BRIEF:
Return the lines below that carry the word "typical".

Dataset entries
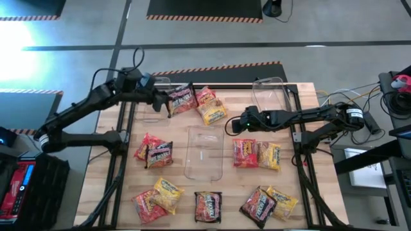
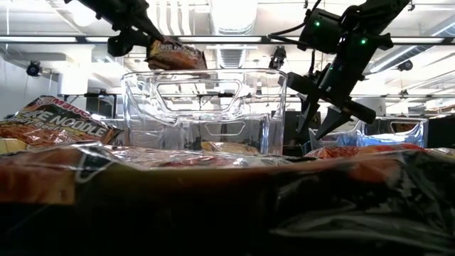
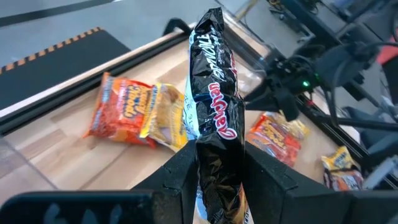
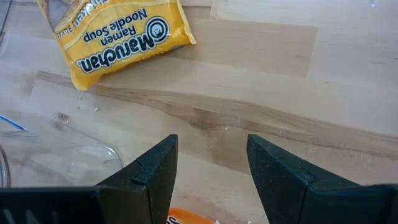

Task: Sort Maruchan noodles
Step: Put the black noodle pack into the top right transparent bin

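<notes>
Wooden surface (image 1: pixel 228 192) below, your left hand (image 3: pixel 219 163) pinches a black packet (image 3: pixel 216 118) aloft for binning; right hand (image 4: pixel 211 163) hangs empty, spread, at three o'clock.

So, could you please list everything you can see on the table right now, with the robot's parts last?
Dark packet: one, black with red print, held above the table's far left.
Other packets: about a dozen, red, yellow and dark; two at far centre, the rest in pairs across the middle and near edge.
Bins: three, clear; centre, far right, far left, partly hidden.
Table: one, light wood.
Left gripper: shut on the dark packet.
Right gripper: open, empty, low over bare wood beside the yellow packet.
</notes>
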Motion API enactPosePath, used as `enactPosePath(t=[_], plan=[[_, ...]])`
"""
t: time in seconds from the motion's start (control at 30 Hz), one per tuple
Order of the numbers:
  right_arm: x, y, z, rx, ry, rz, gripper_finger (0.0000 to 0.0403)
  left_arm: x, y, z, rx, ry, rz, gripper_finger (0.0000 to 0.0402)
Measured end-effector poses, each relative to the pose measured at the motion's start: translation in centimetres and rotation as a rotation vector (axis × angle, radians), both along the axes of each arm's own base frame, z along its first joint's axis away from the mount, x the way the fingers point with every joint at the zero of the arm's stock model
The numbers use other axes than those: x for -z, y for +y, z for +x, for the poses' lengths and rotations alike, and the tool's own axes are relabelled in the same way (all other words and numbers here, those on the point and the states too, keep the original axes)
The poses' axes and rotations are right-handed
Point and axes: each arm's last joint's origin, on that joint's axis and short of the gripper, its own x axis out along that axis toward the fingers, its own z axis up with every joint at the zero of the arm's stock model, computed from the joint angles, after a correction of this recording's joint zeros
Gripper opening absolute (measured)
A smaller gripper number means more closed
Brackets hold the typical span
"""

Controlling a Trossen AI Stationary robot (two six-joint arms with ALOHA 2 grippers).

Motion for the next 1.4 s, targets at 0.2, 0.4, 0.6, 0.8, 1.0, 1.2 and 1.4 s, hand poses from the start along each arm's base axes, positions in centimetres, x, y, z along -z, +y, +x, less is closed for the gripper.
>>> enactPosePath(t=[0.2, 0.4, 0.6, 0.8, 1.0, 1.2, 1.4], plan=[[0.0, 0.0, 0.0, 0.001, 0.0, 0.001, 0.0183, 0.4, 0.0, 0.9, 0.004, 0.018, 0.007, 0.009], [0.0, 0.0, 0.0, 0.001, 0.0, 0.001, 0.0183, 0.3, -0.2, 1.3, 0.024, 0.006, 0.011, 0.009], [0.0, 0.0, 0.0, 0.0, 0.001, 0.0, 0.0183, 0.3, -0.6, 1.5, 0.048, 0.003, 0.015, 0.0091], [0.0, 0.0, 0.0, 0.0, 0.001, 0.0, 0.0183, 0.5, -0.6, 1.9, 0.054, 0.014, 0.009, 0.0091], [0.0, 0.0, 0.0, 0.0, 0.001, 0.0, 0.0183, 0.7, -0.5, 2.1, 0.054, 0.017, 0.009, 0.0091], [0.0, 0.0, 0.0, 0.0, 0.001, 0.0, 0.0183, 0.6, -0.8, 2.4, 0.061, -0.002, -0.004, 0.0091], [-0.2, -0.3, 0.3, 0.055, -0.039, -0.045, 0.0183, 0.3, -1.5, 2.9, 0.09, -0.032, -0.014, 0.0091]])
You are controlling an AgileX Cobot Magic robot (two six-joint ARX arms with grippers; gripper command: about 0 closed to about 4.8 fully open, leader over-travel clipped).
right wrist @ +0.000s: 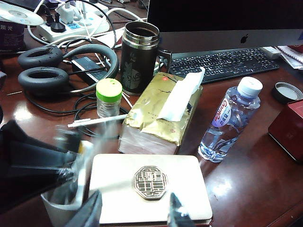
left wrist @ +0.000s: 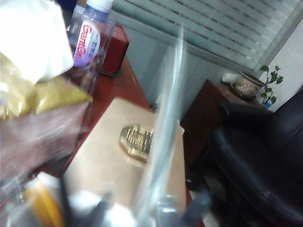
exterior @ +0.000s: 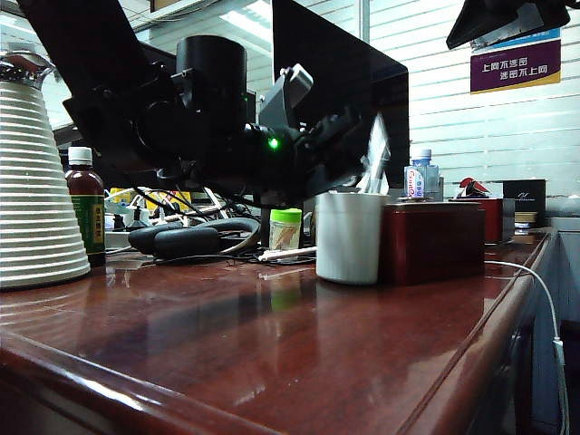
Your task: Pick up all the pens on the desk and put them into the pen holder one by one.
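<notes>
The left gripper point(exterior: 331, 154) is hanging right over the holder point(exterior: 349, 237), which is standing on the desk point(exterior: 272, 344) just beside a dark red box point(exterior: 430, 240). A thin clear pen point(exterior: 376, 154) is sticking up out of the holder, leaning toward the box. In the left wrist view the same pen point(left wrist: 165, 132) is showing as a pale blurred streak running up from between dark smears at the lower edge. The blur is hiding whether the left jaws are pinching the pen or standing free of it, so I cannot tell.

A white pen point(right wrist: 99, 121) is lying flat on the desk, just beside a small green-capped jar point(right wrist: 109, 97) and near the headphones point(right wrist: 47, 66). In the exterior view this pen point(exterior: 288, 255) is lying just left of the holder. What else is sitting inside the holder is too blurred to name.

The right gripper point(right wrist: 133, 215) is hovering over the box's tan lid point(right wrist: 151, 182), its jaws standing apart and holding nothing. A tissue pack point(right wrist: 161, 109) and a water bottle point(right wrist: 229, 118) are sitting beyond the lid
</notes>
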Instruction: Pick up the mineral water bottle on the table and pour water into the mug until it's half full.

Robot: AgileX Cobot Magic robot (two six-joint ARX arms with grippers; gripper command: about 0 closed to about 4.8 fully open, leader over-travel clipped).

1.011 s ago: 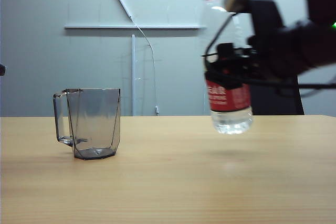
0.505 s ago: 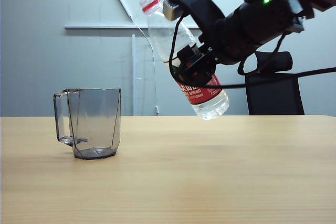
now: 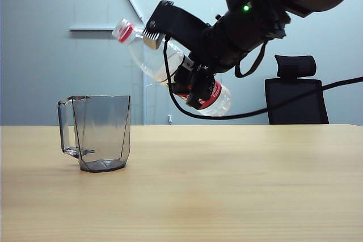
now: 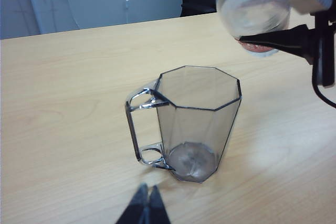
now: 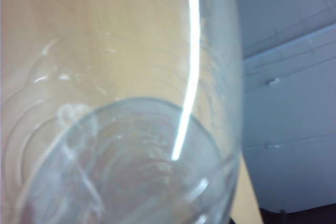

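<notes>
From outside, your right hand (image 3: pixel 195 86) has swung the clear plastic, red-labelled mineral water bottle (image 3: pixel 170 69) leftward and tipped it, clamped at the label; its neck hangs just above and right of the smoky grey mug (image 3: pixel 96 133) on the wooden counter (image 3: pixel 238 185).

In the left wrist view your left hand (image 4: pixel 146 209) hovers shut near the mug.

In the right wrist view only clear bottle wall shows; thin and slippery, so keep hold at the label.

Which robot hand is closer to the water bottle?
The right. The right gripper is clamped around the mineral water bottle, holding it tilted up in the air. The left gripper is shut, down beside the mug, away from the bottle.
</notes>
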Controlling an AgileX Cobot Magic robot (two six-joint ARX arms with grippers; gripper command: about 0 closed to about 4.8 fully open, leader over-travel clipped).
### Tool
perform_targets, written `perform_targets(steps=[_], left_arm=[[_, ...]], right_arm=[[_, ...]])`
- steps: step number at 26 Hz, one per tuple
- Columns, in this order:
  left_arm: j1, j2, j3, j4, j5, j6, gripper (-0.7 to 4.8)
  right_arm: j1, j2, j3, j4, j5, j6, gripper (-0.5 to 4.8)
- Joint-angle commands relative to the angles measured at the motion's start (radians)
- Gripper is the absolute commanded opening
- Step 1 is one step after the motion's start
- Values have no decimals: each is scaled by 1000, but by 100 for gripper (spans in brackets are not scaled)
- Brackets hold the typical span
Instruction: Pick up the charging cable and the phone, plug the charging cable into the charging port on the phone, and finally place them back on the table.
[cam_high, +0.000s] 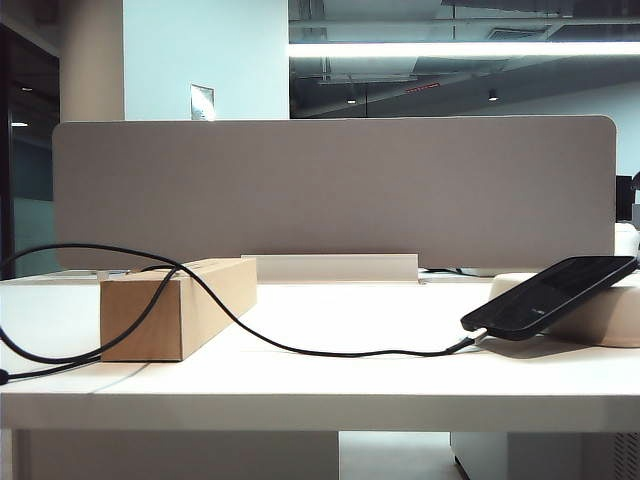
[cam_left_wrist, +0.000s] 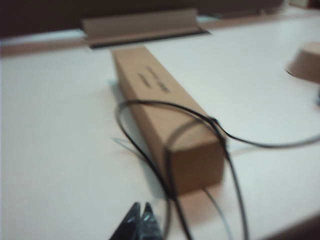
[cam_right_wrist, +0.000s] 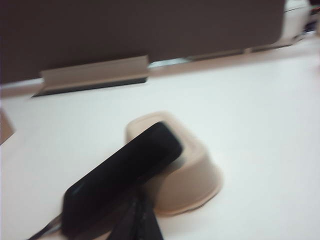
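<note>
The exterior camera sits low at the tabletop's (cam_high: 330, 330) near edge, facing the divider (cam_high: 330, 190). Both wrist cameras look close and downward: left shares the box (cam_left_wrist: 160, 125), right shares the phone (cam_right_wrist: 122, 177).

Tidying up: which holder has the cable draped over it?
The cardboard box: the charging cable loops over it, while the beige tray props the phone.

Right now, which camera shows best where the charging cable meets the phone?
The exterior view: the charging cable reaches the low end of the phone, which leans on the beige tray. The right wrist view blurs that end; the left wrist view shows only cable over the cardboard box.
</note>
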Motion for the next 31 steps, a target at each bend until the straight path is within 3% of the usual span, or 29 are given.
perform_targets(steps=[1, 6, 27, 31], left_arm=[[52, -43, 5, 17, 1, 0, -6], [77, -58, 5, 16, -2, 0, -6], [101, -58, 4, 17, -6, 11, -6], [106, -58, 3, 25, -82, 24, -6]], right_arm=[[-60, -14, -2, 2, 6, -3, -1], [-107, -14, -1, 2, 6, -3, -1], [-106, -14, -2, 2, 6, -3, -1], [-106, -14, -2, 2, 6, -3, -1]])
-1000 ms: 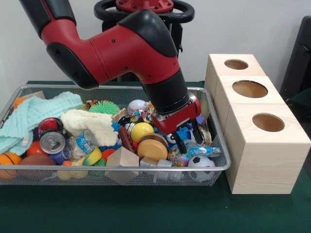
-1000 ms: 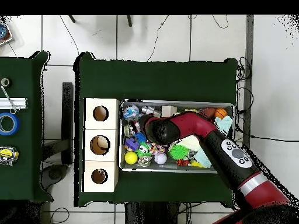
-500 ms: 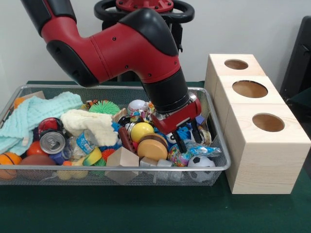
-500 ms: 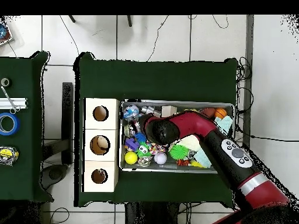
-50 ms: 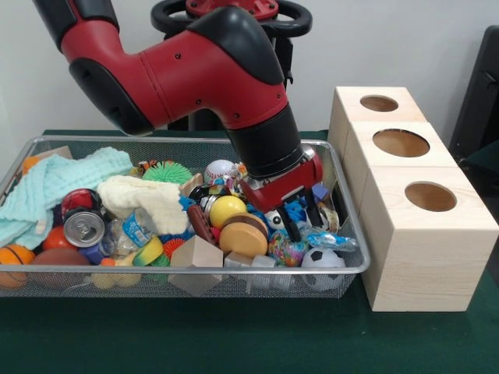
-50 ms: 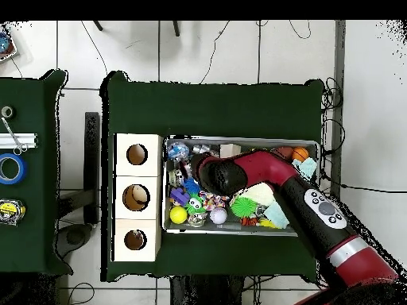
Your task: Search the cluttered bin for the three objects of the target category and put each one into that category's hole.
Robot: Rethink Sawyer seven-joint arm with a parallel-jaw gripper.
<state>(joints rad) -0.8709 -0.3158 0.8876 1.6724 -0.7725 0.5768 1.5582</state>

COMPLETED TASK:
Brackets hold the typical span
- Brackets hold the typical span

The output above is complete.